Here in Georgia, our kids go back to school ridiculously early.
Never thought I’d say that. But now that it is the last official day of summer for my kids, it feels like it’s all over too soon. We’ve just hit our stride! Was it really 78 days ago that I wrote this? Dang.
So this week I’ve had to attend not one, but two School Open Houses. And being that I’m such a giver, I wanted to share some survival tips with you for when your kids go back to school this fall. You can thank me later.
Let’s start on a positive note, shall we?
Do bathe your child and put them in clean clothes. You never get a second chance to make a first impression and nothing tells a teacher that you don’t give a shit like the “My MeeMaw Loves Me” t-shirt with holes in the pits and the chocolate (or is that blood?) stain on the front.
Do the same for yourself.
Do wear something cute, but tasteful. This is not the time to introduce your child’s teacher to your cleavage or your coin slot.
Do find a babysitter for your other children if possible. It will be so much easier to focus on the task at hand if you are not yelling over the teacher’s shoulder: “BUCKET HEAD! Put. That. Down. So help me God if I have to come over there you will not get one more Skittle today.”
Do have your child make a handmade card for the teacher stating how excited she/he is about being in that teacher’s class. Insert a gift card or some cash. Teachers are totally underpaid for putting up with our spawn all day and studies show that teachers who receive
bribes gifts are much more likely to be just a little more patient and kind to your obnoxious little Johnny McFunpants.
Do bring your favorite pen. You are going to be doing a LOT of form filling-out-ering. That’s always more pleasant if you can do it with your own best pen. (Or is that just weird weird me?)
Do remember to bring your checkbook so when you are raped and pillaged by the PTA you don’t have to further humiliate yourself with the same old “Oh shoot, I must have forgotten my checkbook!” line you use every year.
Do bring a copy of your emergency contacts if you don’t already have them programmed into your phone. No matter how many times you give that info, year after year after year, schools seem to take pleasure in asking you to rewrite it, over and over and over.
And now for the No-Nos:
Do NOT experiment with illegally obtained prescription speed the day of the Open House. Do NOT ask me how I know this. I just do. (That was a really bad year.)
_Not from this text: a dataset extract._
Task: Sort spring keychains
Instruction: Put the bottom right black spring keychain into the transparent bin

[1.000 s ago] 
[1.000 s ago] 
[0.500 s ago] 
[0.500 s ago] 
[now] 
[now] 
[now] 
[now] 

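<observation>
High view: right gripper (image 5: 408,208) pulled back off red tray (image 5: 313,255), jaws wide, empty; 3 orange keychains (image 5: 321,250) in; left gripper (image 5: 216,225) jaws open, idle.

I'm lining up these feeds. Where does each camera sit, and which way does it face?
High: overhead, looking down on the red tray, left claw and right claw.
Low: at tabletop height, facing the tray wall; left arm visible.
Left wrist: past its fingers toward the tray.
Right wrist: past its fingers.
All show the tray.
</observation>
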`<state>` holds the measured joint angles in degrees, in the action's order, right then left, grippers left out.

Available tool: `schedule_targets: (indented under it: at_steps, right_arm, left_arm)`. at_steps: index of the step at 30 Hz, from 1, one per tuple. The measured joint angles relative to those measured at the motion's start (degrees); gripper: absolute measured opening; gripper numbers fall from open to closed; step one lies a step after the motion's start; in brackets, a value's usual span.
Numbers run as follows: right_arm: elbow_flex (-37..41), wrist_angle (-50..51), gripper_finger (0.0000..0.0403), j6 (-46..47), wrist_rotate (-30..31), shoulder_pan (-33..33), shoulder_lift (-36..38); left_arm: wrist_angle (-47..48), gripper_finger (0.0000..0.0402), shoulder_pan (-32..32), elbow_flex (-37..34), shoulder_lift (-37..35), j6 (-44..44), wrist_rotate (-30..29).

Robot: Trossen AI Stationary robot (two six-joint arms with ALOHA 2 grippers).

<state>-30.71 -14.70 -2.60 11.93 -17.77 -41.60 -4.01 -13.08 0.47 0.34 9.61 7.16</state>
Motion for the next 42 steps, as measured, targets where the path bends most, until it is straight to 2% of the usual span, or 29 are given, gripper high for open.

Do NOT dress your boy child in anything smocked or embroidered. This is not an Easter Parade. If your boy child shows up at Open House in a sailor suit, anything seersucker, or anything considered a “jumper,” the teacher will (correctly) assume you are an asshole and your mama’s boy will be gang raped on the playground.
Do NOT over-dress yourself either. Even if your divorce was just finalized and your ex is a turd-burglar, Open House is not the time to troll for fresh meat. Focus, people. We’re here for the kids.
Do NOT be the first one to arrive. Open House is like a cocktail party without the cocktails (ahem, that means you, Brenda. Leave the flask at home next time.) Ever notice how the first people to show up at the party are usually the wet blankets of the night? Just sayin.’
Do NOT be the last one to arrive or you will be stuck with the “Herman Miller chair” on the teacher’s wish list or the worst class volunteer job like Hospitality Mom or Box Tops Redemption Mom.
Do NOT say anything negative about any previous teachers. Der.
Do NOT say anything negative about your child. Double der.
Do NOT say anything negative about the crappy Open House process, the crowded parking lot, the extreme heat, the blood-thirsty PTA, or the never-ending school supply list.
You know what, just keep your MF-ing trap shut, period. Just smile, give a firm hand shake, fill out the forms, and get the hell out of there as fast as you can.
Suck it up. Someday you’ll be under a hideous afghan, waiting by the phone for your Great Grandchildren to call, and wishing you had enjoyed being a parent more while you were in the trenches. At least that’s what those annoying old folks at the home keep telling me. Whatever. Where’s my flask?